◆ EXERCISE REQUIREMENTS
Your output should be the listing itself, repeated exactly.

Start of DATASET CONTENT

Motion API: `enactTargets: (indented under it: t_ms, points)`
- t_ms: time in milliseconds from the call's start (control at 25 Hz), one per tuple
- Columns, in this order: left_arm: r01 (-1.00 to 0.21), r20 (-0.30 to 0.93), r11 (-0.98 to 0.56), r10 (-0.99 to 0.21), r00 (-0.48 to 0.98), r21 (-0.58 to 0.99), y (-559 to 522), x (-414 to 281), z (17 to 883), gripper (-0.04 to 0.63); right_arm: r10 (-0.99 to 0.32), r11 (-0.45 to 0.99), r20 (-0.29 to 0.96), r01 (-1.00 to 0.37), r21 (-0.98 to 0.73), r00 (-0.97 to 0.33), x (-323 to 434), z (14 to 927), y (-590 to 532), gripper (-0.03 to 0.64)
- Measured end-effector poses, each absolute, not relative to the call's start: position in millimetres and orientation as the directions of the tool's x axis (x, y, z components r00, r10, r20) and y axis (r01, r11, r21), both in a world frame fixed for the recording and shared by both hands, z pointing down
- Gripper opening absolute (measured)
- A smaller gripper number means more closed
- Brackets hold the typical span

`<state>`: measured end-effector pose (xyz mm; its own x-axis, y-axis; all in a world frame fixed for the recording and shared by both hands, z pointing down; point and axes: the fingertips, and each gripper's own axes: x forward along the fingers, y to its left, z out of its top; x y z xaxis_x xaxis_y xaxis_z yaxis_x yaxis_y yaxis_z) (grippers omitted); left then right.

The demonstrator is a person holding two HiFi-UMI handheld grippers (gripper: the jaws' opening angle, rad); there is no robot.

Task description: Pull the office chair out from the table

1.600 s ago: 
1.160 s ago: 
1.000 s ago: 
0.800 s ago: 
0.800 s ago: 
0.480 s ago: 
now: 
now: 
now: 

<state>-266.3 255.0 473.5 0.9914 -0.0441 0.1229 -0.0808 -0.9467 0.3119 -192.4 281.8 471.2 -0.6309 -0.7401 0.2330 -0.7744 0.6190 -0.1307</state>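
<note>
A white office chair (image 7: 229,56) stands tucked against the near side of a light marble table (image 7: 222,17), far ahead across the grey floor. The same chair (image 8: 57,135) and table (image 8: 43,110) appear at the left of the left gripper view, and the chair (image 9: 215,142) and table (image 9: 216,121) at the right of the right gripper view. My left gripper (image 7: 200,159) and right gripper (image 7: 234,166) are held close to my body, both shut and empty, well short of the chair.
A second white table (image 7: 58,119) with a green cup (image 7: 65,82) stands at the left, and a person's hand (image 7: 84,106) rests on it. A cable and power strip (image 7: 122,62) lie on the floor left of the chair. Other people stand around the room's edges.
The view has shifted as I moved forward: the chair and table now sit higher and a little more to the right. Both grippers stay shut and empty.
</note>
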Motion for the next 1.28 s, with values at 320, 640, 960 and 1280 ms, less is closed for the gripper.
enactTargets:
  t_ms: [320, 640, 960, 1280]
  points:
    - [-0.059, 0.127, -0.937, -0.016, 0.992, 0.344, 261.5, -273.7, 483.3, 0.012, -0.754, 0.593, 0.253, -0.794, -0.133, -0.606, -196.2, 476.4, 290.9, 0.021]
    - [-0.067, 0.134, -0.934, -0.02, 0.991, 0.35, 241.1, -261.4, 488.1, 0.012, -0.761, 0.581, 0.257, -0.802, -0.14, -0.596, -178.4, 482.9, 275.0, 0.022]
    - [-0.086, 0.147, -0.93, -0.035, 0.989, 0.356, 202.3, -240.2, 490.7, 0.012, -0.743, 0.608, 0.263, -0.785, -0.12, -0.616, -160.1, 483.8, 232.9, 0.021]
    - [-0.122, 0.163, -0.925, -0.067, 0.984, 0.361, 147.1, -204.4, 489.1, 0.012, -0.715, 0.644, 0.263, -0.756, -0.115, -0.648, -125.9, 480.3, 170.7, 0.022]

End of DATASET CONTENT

◆ ANSWER
Motion API: `enactTargets: (indented under it: t_ms, points)`
- t_ms: time in milliseconds from the call's start (control at 25 Hz), one per tuple
- Columns, in this order: left_arm: r01 (-1.00 to 0.21), r20 (-0.30 to 0.93), r11 (-0.98 to 0.56), r10 (-0.99 to 0.21), r00 (-0.48 to 0.98), r21 (-0.58 to 0.99), y (-559 to 522), x (-414 to 281), z (17 to 883), gripper (-0.04 to 0.63); right_arm: r10 (-0.99 to 0.32), r11 (-0.45 to 0.99), r20 (-0.29 to 0.96), r01 (-1.00 to 0.37), r21 (-0.98 to 0.73), r00 (-0.97 to 0.33), x (-323 to 434), z (14 to 927), y (-590 to 532), gripper (-0.03 to 0.64)
- Measured end-effector poses, each absolute, not relative to the call's start: position in millimetres and orientation as the directions of the tool's x axis (x, y, z components r00, r10, r20) and y axis (r01, r11, r21), both in a world frame fixed for the recording and shared by both hands, z pointing down
- Gripper opening absolute (measured)
- A smaller gripper number means more closed
- Brackets hold the typical span

`<state>`: measured end-effector pose (xyz mm; its own x-axis, y-axis; all in a world frame fixed for the recording and shared by both hands, z pointing down; point and axes: the fingertips, and each gripper's own axes: x forward along the fingers, y to its left, z out of its top; x y z xaxis_x xaxis_y xaxis_z yaxis_x yaxis_y yaxis_z) (grippers omitted); left then right.

The demonstrator is a person holding two HiFi-UMI handheld grippers (gripper: the jaws' opening angle, rad); there is no robot.

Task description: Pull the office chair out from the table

1.600 s ago: 
1.160 s ago: 
1.000 s ago: 
0.800 s ago: 
0.800 s ago: 
0.480 s ago: 
now: 
now: 
now: 

<state>-266.3 255.0 473.5 0.9914 -0.0441 0.1229 -0.0808 -0.9467 0.3119 -192.4 281.8 471.2 -0.6309 -0.7401 0.2330 -0.7744 0.6190 -0.1307</state>
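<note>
A white office chair (image 7: 229,56) stands tucked against the near side of a light marble table (image 7: 222,17), far ahead across the grey floor. The same chair (image 8: 57,135) and table (image 8: 43,110) appear at the left of the left gripper view, and the chair (image 9: 215,142) and table (image 9: 216,121) at the right of the right gripper view. My left gripper (image 7: 200,159) and right gripper (image 7: 234,166) are held close to my body, both shut and empty, well short of the chair.
A second white table (image 7: 58,119) with a green cup (image 7: 65,82) stands at the left, and a person's hand (image 7: 84,106) rests on it. A cable and power strip (image 7: 122,62) lie on the floor left of the chair. Other people stand around the room's edges.
The view has shifted as I moved forward: the chair and table now sit higher and a little more to the right. Both grippers stay shut and empty.
</note>
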Motion for the next 1.28 s, with values at 320, 640, 960 and 1280 ms, less is closed for the gripper.
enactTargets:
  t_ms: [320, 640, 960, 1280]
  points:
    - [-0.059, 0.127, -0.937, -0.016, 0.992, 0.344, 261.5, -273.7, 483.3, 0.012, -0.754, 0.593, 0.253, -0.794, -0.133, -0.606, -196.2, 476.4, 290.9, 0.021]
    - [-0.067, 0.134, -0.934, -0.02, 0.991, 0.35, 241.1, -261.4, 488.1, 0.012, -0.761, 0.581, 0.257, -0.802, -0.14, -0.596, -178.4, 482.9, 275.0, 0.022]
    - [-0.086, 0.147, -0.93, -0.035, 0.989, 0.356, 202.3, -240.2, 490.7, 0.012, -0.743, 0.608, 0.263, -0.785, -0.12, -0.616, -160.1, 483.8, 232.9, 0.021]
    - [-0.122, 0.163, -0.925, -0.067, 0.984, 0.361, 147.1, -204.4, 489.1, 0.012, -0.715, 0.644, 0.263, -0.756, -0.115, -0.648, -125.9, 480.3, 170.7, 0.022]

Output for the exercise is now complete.